-- What is being asked --
Every line of the entries below from the one containing "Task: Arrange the" to the one containing "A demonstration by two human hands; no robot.", both ends included, must be written out exactly. No other line belongs in the answer.

- - -

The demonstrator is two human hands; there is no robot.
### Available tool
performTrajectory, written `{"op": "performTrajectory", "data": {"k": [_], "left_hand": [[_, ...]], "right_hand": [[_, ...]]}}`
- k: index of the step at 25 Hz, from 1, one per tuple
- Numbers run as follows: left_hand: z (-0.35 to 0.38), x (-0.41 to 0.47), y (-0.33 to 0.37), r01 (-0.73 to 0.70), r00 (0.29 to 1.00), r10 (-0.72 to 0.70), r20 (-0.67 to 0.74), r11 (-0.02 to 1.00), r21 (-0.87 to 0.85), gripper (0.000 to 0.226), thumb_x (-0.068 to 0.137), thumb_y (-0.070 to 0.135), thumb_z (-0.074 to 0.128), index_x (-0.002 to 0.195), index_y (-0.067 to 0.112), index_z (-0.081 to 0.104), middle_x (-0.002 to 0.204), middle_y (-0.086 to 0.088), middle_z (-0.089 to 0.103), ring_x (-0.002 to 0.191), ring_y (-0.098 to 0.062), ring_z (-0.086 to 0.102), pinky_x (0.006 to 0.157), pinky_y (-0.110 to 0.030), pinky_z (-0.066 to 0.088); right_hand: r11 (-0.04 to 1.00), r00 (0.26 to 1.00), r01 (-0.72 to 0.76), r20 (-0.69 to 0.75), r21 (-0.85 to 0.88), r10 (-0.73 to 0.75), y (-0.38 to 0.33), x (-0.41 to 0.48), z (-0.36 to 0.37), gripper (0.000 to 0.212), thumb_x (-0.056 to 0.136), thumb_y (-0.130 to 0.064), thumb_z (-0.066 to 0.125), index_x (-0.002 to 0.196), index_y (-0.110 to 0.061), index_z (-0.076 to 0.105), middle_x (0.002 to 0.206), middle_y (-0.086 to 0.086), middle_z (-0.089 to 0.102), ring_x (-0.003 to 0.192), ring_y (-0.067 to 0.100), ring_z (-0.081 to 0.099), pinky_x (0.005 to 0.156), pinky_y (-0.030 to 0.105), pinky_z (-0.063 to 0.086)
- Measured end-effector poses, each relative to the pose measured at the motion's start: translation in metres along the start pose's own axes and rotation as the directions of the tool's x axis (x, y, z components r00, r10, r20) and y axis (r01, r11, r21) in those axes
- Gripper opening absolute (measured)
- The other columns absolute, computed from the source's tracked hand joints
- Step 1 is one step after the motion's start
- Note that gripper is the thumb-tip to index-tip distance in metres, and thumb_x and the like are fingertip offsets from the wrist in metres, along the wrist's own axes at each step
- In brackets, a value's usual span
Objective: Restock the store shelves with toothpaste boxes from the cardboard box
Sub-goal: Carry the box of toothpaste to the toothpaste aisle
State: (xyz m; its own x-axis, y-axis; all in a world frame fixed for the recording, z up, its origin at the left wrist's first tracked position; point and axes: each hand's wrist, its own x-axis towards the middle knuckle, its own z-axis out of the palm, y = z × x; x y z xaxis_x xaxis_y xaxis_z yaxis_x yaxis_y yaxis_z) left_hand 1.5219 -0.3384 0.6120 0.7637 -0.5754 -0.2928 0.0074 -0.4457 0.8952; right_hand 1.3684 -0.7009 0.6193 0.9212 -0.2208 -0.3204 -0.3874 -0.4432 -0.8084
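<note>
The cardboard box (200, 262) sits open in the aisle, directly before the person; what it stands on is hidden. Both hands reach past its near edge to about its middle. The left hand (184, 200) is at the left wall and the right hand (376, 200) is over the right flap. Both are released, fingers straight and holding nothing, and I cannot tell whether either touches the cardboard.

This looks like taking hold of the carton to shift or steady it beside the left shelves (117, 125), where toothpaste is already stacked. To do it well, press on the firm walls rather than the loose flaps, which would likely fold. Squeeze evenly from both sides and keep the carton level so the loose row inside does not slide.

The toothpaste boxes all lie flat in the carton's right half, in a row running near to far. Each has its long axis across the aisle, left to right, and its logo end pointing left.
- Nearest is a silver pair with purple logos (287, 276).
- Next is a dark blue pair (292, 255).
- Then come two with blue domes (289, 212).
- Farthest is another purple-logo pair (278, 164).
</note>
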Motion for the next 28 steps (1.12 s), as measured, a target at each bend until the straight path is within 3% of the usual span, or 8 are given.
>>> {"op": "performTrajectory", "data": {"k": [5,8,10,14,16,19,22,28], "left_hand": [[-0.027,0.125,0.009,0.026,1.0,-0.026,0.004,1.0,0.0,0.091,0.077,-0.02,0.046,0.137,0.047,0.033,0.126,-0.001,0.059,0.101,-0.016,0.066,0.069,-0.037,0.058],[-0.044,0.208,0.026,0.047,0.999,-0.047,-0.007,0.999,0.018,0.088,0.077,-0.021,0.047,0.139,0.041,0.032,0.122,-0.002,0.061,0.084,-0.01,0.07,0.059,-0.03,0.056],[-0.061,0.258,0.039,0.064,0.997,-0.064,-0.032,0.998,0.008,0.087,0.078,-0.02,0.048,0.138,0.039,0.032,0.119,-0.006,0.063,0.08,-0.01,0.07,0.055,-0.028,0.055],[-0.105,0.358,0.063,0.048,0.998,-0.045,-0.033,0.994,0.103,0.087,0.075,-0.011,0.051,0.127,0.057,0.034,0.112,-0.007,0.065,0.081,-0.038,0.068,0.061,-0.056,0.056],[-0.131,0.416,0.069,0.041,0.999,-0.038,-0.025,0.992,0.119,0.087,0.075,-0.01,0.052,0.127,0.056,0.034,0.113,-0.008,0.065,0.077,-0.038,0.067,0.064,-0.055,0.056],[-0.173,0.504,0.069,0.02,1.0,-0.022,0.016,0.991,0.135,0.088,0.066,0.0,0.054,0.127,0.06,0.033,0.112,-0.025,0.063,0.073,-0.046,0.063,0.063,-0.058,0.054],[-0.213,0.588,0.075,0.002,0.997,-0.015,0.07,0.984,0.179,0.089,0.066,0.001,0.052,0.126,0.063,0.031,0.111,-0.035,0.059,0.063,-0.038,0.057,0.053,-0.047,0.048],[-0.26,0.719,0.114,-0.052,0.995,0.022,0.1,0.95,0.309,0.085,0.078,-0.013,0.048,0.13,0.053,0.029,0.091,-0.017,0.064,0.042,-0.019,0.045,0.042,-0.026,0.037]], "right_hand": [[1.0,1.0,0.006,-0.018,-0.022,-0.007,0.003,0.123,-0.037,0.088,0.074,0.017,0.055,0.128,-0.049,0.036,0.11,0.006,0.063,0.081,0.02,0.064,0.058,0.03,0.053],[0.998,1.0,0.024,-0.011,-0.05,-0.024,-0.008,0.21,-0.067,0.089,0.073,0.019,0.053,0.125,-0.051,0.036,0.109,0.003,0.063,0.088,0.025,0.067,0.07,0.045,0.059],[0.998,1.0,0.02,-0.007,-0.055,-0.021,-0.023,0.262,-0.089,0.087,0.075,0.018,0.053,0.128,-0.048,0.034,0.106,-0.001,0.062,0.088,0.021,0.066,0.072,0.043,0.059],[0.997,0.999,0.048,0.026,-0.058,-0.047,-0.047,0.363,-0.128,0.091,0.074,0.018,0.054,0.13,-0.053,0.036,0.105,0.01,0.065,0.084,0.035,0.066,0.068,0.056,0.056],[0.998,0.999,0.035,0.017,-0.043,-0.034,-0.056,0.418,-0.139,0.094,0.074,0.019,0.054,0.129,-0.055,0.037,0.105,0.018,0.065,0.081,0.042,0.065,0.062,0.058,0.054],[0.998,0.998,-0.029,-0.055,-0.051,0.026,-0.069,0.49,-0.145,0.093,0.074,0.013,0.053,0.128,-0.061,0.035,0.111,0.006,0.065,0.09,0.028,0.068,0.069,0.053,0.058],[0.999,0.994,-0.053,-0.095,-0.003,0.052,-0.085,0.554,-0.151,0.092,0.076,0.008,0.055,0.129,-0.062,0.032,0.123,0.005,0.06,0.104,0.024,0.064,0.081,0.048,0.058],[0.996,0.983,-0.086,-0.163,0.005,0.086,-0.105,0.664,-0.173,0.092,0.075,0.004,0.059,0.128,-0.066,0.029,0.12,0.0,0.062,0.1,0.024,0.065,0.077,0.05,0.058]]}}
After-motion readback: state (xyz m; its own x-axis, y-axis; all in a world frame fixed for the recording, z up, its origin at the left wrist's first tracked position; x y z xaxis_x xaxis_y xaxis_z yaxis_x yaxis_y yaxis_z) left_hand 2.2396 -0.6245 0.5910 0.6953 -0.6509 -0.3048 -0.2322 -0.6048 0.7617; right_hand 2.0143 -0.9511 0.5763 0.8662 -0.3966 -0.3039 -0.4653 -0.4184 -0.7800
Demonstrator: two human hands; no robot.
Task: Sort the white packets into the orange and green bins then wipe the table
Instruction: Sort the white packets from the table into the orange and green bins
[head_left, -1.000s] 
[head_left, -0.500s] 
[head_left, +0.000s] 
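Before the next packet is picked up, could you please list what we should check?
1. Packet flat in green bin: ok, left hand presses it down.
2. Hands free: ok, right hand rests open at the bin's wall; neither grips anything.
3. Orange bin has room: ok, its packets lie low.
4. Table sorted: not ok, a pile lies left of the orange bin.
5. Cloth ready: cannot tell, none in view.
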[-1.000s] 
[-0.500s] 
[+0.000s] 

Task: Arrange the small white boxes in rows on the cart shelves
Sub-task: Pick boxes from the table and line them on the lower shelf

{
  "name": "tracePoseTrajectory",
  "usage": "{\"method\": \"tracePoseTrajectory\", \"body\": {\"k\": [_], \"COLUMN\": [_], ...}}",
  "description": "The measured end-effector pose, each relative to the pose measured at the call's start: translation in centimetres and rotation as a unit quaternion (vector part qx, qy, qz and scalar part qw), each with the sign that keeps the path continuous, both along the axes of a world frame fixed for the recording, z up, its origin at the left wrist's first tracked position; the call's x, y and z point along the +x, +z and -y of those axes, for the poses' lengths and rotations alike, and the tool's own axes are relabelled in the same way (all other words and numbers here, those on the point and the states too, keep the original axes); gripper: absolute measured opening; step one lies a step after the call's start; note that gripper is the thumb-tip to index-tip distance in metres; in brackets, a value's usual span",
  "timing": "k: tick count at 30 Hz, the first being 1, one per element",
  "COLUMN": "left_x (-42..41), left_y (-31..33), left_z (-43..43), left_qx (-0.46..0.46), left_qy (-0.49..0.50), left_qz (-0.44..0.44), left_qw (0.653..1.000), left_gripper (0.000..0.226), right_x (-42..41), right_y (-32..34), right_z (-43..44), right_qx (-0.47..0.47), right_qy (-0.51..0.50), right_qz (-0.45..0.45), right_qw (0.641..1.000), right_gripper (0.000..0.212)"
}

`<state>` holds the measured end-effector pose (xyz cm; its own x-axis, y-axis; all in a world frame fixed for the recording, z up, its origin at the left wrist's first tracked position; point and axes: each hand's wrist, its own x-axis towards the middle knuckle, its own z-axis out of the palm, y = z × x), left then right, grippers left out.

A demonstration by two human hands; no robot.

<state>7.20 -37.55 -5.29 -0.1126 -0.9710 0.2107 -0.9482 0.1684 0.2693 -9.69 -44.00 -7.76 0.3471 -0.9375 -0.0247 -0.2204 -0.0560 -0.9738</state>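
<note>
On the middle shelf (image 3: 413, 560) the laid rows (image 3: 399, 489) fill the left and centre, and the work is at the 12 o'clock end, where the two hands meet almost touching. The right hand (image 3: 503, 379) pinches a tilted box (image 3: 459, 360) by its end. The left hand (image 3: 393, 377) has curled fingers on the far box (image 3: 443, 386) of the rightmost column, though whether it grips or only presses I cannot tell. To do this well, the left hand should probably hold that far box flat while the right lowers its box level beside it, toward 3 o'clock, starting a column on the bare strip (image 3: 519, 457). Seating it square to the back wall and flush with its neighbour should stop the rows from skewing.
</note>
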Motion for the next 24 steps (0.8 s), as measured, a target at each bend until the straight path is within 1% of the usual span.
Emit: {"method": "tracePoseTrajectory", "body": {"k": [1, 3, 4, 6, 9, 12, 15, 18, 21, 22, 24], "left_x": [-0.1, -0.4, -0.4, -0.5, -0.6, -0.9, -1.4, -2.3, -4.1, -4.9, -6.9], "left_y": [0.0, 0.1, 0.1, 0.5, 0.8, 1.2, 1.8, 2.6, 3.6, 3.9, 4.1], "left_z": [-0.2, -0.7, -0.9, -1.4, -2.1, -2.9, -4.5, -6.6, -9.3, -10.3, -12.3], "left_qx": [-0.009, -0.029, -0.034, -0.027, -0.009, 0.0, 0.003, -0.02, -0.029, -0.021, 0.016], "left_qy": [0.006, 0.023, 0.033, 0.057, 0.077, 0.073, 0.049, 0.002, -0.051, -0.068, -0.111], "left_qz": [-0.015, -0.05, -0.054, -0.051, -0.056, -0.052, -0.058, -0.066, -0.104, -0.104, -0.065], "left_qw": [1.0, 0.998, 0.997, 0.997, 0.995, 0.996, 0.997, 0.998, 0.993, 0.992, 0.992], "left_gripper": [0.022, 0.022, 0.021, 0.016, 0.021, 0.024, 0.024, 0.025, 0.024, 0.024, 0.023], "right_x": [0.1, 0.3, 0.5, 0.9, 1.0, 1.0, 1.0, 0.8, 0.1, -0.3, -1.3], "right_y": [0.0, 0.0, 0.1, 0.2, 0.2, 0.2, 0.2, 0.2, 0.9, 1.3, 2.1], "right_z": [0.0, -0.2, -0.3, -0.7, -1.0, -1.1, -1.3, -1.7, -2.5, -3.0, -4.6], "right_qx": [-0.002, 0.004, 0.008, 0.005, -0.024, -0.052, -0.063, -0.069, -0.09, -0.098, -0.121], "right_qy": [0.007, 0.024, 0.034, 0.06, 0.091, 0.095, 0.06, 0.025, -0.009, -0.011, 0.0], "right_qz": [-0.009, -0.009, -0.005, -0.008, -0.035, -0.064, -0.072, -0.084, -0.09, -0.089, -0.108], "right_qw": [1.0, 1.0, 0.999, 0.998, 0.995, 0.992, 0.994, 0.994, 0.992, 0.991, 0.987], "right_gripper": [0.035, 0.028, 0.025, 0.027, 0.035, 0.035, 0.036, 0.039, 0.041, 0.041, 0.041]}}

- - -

-- Response area --
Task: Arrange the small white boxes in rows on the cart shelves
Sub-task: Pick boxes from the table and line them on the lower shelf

{
  "name": "tracePoseTrajectory",
  "usage": "{\"method\": \"tracePoseTrajectory\", \"body\": {\"k\": [_], \"COLUMN\": [_], ...}}",
  "description": "The measured end-effector pose, each relative to the pose measured at the call's start: translation in centimetres and rotation as a unit quaternion (vector part qx, qy, qz and scalar part qw), each with the sign that keeps the path continuous, both along the axes of a world frame fixed for the recording, z up, its origin at the left wrist's first tracked position; the call's x, y and z point along the +x, +z and -y of those axes, for the poses' lengths and rotations alike, and the tool's own axes are relabelled in the same way (all other words and numbers here, those on the point and the states too, keep the original axes); gripper: absolute measured opening; step one lies a step after the call's start; note that gripper is the thumb-tip to index-tip distance in metres; in brackets, a value's usual span",
  "timing": "k: tick count at 30 Hz, the first being 1, one per element",
  "COLUMN": "left_x (-42..41), left_y (-31..33), left_z (-43..43), left_qx (-0.46..0.46), left_qy (-0.49..0.50), left_qz (-0.44..0.44), left_qw (0.653..1.000), left_gripper (0.000..0.226), right_x (-42..41), right_y (-32..34), right_z (-43..44), right_qx (-0.47..0.47), right_qy (-0.51..0.50), right_qz (-0.45..0.45), right_qw (0.641..1.000), right_gripper (0.000..0.212)"
}

`<state>` holds the measured end-effector pose (xyz cm; its own x-axis, y-axis; all in a world frame fixed for the recording, z up, its origin at the left wrist's first tracked position; point and axes: each hand's wrist, its own x-axis towards the middle knuckle, its own z-axis out of the palm, y = z × x), left then right, grippers left out.

A demonstration by two human hands; no robot.

There is no additional output for this exercise.